The family was supposed to ride together in the hotel limousine, but some of Clara Sue's local friends were there, and she decided she would ride with them. I was surprised Mother didn't protest.
"I don't have the strength for that sort of thing this morning, Dawn," she told me when I pointed out how insensitive it was for Clara Sue not to be at her side. "Let's just get underway and get it over with as quickly as we can."
The sky was mostly overcast and gray, but fortunately the clouds held back their rain. The crowd of mourners was so great it overflowed out the door of the church. People stood on the steps and around the lawn listening to the minister's eulogy. Clara Sue at least joined us in the family pew, standing beside Philip. Directly behind us sat Mr. and Mrs. Updike, Mr. and Mrs. Dorfman and, at Mother's request, Bronson Alcott. From time to time I caught him patting her sympathetically on her arm. Once she reached back to squeeze his hand.
I had to admit that she looked elegantly beautiful, like a dazzling bright pearl encased in a black shell. Periodically, almost as if she had it timed, she would dab her eyes with her lace handkerchief and take a small breath, closing her eyes. Then she would open them and gaze at someone to smile gratefully at his or her look of condolence.
After the eulogy, during which the minister stressed the great contribution the Cutler family had made and was making to the community, the mourners streamed out to get into their cars and follow the hearse to the hotel. The entire hotel staff gathered around. There the minister spoke about the great traditions the Cutler family had created and how the hotel had been more than a business for Randolph; it had been a home. There was barely a dry eye in the crowd when the minister said, "And so we bid you a final farewell, Randolph Boyse Cutler, and now take you to your place of eternal rest. Your work here has ended."
Some of the staff members cried openly and had to be comforted by others. When we passed through the arch of the cemetery I closed my eyes, for the memory of that day when I had discovered the small tombstone, placed there to symbolically indicate my own death, returned sharply.
Randolph was to be buried right beside his mother and father. My mother gazed at me as the coffin was brought to the grave. I could see her thoughts. Once again she was telling me Randolph was where he wanted to be.
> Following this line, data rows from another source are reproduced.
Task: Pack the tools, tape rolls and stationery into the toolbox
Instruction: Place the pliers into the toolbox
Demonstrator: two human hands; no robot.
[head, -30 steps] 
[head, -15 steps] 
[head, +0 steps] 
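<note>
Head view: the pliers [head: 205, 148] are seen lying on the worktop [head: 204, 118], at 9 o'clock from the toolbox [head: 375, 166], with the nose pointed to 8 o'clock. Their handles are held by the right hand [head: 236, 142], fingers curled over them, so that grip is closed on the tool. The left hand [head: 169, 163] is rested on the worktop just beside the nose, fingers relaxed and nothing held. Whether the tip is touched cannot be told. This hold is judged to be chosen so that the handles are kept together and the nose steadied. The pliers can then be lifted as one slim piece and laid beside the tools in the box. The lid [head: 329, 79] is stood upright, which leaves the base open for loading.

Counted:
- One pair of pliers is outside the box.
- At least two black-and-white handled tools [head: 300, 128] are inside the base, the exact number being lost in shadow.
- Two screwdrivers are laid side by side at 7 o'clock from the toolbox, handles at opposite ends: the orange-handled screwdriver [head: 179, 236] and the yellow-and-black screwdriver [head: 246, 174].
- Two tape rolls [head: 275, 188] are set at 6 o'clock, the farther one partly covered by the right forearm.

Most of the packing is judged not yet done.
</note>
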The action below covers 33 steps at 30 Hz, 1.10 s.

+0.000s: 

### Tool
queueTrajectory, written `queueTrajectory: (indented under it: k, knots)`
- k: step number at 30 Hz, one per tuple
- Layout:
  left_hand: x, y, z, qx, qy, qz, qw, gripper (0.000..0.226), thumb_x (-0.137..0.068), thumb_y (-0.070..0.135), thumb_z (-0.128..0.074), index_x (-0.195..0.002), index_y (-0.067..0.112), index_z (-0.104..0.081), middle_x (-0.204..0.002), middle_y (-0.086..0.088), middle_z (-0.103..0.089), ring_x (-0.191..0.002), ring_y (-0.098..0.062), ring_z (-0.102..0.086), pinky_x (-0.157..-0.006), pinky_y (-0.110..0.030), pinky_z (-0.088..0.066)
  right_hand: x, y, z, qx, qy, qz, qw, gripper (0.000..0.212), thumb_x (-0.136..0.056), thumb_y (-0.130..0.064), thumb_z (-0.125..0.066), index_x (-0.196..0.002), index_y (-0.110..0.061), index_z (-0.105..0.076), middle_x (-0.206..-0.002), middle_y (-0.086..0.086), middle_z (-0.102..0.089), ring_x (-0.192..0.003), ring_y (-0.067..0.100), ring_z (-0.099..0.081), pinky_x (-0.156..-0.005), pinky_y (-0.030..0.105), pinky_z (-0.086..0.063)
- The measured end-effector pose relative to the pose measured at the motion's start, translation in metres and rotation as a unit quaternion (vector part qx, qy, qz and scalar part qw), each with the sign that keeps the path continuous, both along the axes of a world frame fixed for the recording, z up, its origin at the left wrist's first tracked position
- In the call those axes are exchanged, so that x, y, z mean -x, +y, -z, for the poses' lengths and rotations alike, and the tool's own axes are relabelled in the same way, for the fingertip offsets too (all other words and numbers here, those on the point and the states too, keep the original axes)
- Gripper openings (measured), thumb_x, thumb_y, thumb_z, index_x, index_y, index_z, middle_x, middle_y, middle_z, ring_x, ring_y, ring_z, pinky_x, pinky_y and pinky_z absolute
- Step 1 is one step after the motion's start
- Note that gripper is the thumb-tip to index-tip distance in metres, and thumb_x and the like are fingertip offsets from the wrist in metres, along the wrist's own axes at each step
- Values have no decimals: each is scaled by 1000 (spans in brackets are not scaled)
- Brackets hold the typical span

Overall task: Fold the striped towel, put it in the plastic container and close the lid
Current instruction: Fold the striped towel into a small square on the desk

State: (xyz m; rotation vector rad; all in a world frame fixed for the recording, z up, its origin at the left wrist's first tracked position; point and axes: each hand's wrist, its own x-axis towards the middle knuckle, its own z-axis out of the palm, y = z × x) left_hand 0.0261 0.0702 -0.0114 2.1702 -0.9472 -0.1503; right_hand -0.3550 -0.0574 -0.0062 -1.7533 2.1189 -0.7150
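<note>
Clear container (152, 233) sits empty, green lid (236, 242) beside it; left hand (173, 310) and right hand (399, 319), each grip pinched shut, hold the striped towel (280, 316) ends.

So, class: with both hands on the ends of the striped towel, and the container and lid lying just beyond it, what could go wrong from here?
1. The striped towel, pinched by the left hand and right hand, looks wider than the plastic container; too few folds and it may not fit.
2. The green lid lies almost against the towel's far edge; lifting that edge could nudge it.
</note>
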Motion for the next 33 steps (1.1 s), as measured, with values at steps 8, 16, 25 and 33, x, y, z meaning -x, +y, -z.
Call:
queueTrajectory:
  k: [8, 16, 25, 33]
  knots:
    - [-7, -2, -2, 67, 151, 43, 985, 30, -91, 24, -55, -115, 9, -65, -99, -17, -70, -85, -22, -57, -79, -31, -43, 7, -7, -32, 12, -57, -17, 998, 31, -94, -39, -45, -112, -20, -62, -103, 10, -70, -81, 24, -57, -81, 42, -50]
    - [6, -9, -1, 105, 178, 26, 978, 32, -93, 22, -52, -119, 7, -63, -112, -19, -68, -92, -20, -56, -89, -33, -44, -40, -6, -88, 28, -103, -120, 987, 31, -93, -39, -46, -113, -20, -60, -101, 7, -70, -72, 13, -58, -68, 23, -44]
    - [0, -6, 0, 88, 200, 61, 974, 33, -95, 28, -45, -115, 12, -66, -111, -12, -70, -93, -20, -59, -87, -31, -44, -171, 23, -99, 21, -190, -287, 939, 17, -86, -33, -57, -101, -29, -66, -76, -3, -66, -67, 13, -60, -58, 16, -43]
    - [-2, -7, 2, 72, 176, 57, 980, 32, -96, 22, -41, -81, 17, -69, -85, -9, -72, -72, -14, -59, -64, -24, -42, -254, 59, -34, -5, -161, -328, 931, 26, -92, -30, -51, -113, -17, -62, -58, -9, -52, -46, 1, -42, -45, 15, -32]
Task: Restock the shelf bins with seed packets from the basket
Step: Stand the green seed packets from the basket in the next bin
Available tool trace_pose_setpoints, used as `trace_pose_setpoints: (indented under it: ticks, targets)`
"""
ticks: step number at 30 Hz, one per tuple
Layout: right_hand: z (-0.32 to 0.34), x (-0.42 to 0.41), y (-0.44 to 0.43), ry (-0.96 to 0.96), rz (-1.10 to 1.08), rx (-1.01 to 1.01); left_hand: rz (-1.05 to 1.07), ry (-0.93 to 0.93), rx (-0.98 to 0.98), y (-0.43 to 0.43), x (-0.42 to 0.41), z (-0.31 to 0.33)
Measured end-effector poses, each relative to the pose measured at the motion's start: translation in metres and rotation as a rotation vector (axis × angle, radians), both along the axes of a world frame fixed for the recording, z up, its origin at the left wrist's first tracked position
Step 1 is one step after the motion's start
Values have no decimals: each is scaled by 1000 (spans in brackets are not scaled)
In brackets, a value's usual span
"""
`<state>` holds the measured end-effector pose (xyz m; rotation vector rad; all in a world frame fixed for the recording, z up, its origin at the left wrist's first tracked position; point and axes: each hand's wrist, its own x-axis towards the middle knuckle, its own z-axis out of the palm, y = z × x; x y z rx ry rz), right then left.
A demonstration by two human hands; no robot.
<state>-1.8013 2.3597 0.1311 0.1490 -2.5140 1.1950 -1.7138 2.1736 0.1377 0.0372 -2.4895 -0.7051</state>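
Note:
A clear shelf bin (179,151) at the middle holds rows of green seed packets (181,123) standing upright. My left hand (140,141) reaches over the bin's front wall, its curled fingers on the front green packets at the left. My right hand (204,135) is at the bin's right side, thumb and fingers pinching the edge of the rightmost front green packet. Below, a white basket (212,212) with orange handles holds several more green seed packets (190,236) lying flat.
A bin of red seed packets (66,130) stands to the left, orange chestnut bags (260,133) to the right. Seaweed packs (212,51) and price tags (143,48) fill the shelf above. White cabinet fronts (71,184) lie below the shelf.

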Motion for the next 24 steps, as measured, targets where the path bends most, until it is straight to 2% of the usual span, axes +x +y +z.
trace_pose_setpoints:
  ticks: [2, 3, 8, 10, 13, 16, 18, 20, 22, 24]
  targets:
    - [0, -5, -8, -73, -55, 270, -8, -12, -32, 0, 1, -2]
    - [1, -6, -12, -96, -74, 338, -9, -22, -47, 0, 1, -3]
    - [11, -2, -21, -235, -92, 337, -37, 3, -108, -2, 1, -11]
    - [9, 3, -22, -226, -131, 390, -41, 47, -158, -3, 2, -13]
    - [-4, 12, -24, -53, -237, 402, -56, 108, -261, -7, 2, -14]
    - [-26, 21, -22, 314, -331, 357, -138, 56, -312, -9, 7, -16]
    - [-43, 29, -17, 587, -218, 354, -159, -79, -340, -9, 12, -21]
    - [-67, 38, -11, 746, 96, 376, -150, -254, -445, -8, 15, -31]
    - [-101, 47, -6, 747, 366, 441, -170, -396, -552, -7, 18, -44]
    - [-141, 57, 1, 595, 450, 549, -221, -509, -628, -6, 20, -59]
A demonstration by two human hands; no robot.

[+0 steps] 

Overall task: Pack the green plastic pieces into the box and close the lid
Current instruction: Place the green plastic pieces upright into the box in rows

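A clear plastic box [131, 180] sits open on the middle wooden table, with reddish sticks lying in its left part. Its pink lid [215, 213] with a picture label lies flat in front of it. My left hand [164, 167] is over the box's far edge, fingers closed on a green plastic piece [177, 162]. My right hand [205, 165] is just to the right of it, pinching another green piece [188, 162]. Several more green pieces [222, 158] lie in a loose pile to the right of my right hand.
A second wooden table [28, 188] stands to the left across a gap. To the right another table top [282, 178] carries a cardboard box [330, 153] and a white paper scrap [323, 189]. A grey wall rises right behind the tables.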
But no matter how much he loved and admired his mother, I didn't think he wanted this sort of end for himself. He was a troubled, lost soul, wandering through a maze of memories, searching for some meaning to his life after the light of it had been dimmed.
The minister offered his final prayers, and the crowd of mourners began to disperse. As Jimmy and I turned to go, Clara Sue, who had been standing just a little ways down from us with her friends, spun on her heels and glared at me. Her face wasn't filled with sorrow so much as it was filled with anger and jealousy at the way people were shaking my hand, embracing me and offering their expressions of sympathy. It was her own fault for not standing with her family, I thought.
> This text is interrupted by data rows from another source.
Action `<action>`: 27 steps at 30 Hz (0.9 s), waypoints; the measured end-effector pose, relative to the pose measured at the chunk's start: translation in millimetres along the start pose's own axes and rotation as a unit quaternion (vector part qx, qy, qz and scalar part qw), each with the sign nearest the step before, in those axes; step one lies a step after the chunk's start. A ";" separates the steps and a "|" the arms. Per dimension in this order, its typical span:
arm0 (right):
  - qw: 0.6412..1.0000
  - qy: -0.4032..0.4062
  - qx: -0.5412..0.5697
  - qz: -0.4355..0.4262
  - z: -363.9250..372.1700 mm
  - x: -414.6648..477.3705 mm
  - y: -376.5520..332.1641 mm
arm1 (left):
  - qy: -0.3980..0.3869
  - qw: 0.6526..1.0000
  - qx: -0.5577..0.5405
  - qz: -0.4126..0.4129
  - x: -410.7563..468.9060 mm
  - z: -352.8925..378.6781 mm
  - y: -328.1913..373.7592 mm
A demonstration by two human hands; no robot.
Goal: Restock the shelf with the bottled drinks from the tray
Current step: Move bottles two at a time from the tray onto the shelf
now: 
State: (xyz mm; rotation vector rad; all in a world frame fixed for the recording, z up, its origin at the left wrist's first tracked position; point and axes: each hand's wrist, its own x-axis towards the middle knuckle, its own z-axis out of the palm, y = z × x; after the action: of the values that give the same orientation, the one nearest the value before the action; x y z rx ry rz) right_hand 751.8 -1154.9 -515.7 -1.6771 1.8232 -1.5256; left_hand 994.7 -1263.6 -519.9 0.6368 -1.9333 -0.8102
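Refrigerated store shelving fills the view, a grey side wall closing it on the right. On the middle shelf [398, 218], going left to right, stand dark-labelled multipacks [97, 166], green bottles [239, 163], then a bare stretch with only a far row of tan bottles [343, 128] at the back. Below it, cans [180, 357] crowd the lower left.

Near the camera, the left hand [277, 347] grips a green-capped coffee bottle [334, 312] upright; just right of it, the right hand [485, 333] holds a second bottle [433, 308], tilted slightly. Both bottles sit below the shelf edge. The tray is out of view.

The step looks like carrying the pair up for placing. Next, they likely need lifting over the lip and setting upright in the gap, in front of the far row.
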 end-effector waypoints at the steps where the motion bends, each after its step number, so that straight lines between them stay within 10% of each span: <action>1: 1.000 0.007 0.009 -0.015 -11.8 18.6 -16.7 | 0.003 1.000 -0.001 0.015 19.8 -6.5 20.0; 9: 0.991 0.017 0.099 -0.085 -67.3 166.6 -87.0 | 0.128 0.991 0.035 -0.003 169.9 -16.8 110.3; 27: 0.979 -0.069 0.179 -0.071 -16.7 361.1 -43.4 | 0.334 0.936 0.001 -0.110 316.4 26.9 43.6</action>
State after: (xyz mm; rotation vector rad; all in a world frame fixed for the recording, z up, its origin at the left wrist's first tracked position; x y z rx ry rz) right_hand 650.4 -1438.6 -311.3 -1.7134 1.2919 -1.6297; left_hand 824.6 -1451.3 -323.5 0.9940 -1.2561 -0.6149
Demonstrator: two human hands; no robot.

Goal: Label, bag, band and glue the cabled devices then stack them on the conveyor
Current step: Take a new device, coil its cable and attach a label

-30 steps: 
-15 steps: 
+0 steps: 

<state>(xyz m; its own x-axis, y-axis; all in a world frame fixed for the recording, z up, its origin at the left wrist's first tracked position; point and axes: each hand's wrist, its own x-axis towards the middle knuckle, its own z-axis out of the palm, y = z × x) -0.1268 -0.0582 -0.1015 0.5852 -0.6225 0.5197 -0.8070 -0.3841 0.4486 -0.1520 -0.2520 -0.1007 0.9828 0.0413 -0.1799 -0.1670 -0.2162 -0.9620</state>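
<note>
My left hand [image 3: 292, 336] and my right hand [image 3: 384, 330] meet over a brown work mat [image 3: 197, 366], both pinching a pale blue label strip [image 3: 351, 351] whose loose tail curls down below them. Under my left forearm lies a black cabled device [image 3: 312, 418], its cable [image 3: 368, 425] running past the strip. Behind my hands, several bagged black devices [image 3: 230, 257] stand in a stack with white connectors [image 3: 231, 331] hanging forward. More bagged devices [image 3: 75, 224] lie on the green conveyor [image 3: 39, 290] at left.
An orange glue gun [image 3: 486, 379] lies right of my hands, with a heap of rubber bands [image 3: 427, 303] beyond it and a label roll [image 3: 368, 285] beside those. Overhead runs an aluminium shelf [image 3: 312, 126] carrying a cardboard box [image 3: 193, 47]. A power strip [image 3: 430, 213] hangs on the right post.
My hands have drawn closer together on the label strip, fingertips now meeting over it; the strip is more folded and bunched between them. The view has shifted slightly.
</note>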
Surprisingly, she stepped right in my path as I began to leave the cemetery. She seemed to pull in her breath and straighten her spine.
"Are you satisfied?" she cried. Her face flamed furiously.
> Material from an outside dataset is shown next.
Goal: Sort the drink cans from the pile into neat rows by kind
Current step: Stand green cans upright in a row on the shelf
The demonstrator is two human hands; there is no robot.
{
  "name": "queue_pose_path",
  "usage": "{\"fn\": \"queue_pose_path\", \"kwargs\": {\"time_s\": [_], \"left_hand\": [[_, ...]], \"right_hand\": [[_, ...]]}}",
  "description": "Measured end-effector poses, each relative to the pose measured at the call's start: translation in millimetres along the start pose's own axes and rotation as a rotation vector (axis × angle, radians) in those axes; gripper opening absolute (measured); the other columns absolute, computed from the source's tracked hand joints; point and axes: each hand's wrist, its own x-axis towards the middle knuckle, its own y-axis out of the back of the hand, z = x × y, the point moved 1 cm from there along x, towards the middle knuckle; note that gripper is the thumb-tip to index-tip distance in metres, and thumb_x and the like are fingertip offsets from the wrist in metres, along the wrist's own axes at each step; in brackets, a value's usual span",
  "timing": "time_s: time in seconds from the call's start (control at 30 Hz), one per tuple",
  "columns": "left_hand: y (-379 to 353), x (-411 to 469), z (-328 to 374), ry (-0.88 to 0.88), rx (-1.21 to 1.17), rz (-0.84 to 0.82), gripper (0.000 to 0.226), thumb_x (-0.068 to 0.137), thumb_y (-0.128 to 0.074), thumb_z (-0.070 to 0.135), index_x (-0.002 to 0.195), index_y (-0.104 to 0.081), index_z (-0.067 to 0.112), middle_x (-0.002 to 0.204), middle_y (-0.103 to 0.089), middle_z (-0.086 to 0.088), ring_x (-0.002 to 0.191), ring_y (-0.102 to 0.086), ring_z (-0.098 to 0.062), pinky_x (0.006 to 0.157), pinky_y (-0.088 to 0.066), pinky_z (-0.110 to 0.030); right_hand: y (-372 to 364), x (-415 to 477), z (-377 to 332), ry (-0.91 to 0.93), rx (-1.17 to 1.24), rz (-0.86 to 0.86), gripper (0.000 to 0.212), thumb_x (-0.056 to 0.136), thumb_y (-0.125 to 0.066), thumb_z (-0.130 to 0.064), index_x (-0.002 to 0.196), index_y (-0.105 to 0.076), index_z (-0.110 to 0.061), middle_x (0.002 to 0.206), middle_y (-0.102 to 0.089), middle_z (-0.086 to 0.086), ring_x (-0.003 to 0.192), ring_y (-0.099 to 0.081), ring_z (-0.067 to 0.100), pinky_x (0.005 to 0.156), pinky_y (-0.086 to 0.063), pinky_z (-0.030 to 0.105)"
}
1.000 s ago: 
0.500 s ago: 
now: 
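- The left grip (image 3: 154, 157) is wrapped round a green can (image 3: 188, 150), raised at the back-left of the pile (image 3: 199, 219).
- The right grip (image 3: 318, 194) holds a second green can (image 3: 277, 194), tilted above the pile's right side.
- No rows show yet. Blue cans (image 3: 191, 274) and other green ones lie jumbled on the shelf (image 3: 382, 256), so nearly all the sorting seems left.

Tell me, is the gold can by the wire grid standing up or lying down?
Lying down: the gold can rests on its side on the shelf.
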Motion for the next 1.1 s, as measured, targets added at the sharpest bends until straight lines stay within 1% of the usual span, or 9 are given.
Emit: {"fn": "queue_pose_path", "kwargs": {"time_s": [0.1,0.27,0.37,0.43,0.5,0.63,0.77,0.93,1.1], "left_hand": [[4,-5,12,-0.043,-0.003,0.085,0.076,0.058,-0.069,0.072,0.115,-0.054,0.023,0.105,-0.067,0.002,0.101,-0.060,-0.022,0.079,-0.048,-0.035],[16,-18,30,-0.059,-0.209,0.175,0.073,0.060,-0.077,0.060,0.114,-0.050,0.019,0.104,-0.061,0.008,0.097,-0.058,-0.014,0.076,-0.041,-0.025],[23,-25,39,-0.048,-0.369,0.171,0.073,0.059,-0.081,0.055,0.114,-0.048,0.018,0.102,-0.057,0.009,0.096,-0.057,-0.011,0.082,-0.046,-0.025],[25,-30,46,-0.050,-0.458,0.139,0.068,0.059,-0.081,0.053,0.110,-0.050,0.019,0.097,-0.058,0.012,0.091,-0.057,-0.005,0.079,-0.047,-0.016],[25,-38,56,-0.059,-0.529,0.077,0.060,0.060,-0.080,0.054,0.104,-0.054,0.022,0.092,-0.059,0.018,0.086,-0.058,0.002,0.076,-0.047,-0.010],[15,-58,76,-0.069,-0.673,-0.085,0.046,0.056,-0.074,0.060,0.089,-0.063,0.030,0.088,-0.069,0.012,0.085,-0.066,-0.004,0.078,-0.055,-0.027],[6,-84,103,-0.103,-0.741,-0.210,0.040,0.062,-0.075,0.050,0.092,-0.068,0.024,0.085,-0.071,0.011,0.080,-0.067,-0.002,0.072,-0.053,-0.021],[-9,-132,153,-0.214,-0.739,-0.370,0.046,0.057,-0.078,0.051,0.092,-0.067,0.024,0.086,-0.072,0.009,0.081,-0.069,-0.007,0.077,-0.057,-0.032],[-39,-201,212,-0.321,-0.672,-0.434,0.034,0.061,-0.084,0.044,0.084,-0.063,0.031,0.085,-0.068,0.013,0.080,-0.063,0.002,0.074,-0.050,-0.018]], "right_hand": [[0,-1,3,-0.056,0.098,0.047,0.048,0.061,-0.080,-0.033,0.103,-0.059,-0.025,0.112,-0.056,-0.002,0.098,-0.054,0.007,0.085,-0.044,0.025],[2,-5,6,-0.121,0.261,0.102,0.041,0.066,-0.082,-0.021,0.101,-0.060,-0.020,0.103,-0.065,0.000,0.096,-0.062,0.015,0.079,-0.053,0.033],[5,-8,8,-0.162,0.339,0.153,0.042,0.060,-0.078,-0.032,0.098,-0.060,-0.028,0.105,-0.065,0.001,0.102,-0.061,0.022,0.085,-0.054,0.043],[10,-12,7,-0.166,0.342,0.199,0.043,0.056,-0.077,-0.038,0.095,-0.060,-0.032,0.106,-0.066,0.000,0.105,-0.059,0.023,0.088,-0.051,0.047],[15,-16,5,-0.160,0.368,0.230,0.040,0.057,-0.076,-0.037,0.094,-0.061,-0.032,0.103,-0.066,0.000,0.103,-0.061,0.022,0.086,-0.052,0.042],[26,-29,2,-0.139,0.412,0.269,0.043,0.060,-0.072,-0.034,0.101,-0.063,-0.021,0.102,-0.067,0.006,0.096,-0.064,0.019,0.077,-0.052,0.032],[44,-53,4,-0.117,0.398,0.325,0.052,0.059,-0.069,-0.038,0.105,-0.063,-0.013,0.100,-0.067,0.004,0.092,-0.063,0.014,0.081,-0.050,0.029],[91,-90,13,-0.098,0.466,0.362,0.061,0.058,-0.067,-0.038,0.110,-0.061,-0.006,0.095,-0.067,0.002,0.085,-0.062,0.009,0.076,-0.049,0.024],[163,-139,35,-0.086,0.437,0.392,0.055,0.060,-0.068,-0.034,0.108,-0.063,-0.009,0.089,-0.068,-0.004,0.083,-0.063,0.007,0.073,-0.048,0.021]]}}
"What?" Stunned, I looked from her to Jimmy and back to her. A small crowd of mourners had heard her outburst and stopped to listen.
"Ever since they brought you back, this family's been falling apart piece by piece. Then they gave you control of our hotel, and my father became nothing . . . nothing!" she screamed, her eyes blazing and wide.
"That's not true, Clara Sue," I began. "Randolp
h was suffering long before—"
She shoved her face closer to mine and narrowed her eyes to sinister slots as she continued to lash out.
"Don't you tell me about my father. You have everyone else fooled, but not me," she spat. "You caused trouble for all of us and made my grandmother sick to death. Now you've done the same thing to my father."